Gufroni Sakaril berkata hingga kini hanya ada UU No.8 Tahun 2016 tentang Penyandang Disabilitas yang memberikan kuota bagi karier bagi penyandang disabilitas, yaitu satu persen perusahaan swasta dan dua persen di BUMN dan pemerintah. Namun, perusahaan swasta dan BUMN masih belum dapat memenuhi kuota itu.

"Kuota satu persen belum bisa sepenuhnya dipenuhi oleh perusahaan swasta dan dua persen untuk BUMN," jelas Gufroni.

Dua penyebabnya adalah faktor internal dan eksternal. Faktor internal adalah berupa pendidikan. Di kalangan penyandang disabilitas, akses pendidikan ke SMA atau universitas ternyata masih sulit.

"Kendala dari internal penyandang disabilitas sendiri yaitu masih Remdahnya tingkat pendidikan sehingga mereka agak sulit masuk dunia kerja. Hanya sedikit yang punya pendidikan bagus," terang Gufroni.

Faktor selanjutnya adalah terkait lingkungan karena masih ada perusahaan yang skeptis terhadap kapabilitas penyandang disabilitas. Gufroni pun berharap ada lembaga pelatihan yang mengajarkan hard skill serta soft skill agar penyandang disabilitas bisa akrab dengan lingkungan sosial.

Direktur Kerja Sama ASEAN Kemlu, Jose Tavares, berkata butuh usaha bersama untuk sosialisasi kebijakan pro-disabilitas sampai ke level pemerintah daerah. Kemenlu pun mendukung kegiatan yang inklusif terhadap penyandang disabilitas di level universitas hingga pemerintah.

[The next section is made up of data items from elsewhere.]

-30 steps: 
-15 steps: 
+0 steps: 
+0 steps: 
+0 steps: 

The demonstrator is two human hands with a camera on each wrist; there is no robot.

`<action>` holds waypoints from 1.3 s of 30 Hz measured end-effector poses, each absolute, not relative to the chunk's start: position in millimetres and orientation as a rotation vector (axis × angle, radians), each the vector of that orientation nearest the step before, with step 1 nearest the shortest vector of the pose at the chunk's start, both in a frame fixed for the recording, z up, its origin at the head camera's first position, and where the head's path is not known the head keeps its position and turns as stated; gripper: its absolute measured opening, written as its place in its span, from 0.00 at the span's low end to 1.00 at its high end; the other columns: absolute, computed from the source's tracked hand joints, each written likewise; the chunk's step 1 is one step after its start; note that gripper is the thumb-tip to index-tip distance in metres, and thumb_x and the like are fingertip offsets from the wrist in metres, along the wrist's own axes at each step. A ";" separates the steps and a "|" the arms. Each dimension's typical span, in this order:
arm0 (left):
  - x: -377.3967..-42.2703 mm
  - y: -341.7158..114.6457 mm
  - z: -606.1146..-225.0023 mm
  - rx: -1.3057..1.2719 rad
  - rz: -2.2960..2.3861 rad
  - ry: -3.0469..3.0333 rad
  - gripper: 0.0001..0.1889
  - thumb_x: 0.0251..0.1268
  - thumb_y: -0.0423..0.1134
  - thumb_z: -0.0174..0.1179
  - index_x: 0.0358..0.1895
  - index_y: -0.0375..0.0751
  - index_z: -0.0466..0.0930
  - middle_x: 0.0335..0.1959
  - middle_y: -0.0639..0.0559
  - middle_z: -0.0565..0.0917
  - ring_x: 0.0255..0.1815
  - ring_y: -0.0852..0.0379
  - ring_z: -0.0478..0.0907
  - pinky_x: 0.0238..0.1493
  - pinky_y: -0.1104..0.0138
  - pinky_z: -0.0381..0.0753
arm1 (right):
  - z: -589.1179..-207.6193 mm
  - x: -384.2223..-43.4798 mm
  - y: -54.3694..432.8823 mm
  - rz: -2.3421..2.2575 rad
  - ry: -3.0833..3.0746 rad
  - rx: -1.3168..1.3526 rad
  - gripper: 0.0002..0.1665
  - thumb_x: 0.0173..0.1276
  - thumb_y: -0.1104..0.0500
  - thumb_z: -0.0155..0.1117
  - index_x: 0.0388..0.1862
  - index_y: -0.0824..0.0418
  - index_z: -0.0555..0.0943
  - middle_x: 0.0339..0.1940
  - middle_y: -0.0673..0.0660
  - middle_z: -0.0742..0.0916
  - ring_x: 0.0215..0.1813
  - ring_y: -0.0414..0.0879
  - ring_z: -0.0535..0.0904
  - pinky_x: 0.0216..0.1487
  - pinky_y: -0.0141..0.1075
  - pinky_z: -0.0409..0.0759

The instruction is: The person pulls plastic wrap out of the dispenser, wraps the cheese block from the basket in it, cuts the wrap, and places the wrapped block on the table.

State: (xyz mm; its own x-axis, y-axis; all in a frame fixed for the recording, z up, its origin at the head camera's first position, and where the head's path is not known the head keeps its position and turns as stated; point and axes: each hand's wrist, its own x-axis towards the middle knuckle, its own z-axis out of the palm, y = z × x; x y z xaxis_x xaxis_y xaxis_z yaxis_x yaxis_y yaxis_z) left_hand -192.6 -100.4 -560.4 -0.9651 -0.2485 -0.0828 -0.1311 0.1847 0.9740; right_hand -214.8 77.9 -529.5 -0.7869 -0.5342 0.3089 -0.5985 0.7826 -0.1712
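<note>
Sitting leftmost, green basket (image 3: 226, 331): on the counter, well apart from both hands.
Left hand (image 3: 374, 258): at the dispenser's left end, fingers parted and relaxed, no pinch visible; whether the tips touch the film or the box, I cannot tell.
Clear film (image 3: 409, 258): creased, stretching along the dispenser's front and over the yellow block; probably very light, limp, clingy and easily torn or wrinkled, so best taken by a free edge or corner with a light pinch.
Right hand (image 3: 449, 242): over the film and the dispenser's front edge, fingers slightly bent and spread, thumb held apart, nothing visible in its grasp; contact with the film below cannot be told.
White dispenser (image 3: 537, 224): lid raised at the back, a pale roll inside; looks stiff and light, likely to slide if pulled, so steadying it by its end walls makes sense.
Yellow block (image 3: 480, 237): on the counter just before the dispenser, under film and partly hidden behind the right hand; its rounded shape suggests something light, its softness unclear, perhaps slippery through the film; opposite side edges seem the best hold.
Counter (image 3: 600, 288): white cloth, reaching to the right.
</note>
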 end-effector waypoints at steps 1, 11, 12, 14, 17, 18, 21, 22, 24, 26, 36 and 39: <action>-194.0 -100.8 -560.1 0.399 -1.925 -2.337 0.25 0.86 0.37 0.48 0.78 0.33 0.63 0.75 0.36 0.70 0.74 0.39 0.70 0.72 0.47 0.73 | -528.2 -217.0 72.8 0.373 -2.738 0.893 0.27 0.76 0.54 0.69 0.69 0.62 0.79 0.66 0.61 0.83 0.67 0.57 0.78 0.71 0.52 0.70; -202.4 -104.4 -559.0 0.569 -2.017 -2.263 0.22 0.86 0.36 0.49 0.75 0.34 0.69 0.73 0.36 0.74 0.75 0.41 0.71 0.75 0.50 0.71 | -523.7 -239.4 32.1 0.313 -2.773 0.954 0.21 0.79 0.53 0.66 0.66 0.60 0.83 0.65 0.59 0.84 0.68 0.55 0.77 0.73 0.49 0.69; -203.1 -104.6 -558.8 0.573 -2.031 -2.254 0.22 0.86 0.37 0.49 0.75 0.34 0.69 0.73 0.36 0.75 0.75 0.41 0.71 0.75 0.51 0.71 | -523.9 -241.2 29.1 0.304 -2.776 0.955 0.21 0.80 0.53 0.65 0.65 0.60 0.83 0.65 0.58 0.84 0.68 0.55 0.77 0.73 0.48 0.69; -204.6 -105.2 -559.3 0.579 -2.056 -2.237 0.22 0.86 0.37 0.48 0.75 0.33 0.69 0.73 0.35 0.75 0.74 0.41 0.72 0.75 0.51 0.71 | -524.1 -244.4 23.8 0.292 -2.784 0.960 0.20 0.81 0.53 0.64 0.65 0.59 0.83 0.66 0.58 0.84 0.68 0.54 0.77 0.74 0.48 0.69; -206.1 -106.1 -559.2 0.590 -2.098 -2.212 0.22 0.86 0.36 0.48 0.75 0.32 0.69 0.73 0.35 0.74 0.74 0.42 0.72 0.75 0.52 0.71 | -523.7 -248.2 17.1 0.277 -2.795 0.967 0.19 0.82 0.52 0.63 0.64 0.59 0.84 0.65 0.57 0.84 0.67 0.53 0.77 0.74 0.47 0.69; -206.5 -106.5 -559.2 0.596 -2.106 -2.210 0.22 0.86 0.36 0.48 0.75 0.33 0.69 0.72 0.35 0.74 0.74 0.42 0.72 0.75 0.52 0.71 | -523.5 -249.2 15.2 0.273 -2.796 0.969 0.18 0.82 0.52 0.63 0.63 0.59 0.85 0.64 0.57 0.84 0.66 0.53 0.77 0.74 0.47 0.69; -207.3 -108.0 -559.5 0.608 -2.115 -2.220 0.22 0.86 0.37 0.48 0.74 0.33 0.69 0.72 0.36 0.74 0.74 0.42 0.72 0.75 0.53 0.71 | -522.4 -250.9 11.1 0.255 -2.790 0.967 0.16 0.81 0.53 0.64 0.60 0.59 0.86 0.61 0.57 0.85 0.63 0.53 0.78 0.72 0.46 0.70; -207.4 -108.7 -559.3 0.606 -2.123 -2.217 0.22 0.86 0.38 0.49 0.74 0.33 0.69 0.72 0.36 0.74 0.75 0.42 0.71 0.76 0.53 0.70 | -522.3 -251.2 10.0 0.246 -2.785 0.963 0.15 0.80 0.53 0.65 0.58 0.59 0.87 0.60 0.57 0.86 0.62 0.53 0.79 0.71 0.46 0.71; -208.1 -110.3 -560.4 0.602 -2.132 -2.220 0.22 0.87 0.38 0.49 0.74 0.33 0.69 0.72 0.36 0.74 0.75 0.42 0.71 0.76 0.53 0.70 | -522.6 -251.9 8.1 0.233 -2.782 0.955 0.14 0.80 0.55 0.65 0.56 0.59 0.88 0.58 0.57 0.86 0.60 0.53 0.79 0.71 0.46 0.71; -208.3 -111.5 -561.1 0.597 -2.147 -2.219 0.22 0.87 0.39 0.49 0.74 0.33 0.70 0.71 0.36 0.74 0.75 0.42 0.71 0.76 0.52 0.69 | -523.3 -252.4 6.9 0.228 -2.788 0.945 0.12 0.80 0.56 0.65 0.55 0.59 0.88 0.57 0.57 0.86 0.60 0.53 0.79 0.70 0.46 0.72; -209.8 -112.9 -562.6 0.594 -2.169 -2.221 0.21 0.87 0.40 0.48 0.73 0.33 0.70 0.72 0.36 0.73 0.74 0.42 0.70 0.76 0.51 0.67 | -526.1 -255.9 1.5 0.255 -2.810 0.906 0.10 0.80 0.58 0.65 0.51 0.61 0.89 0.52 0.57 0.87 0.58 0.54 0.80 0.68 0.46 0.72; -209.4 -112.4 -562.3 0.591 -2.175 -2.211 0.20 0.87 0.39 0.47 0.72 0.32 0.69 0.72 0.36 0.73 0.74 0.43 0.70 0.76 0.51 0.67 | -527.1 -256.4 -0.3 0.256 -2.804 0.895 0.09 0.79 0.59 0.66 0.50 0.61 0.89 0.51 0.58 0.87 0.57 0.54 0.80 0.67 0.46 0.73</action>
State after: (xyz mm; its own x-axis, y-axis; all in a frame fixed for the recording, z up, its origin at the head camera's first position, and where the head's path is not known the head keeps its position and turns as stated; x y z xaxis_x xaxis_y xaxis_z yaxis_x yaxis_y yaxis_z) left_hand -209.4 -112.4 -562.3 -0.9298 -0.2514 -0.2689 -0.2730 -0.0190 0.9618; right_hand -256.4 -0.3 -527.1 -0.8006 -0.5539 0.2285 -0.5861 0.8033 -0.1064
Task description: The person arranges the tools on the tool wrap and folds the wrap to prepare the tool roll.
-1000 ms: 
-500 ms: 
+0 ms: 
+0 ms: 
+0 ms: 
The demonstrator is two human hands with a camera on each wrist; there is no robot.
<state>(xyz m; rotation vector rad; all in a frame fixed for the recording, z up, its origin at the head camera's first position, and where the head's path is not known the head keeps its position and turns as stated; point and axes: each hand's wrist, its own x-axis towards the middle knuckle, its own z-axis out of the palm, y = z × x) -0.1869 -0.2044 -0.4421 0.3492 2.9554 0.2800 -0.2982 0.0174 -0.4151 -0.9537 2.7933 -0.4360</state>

"Kita tahu bahwa berbagai kegiatan sangat beragam dan luas, misalkan saja presiden mendorong Asian Para Games agar penyandang disabilitas terlibat secara aktif. Hal-hal seperti itu yang perlu kita dorong," ujarnya.

Saksikan Video Pilihan Berikut Ini:

2 dari 2 halaman

Kartu Pra-Kerja Jadi Solusi?

Sebelumnya, pemerintahan Joko Widodo pernah menyatakan bahwa pada Maret 2020, akan memulai program kartu Pra-Kerja. Pada program ini, peserta dapat ikut belajar di lembaga pelatihan kerja yang dipilih pemerintah untuk belajar skill baru.

Para peserta juga akan diberi uang transportasi selama pelatihan. Pilihan skill yang disediakan pemerintah juga beraneka ragam tergantung minat peserta, mulai kemampuan barista sampai coding.

Pihak PPDI menyambut positif program ini karena sesuai keinginan terkait lembaga pelatihan. Pihaknya berharap pemerintah dapat turut menjamin adanya posisi di lapangan kerja.

"Harapan kami bagi penyandang disabilitas yang mendapatkan kartu pra kerja dan mendapatkan training, harusnya dijamin mendapatkan pekerjaan," ucap pihak PPDI.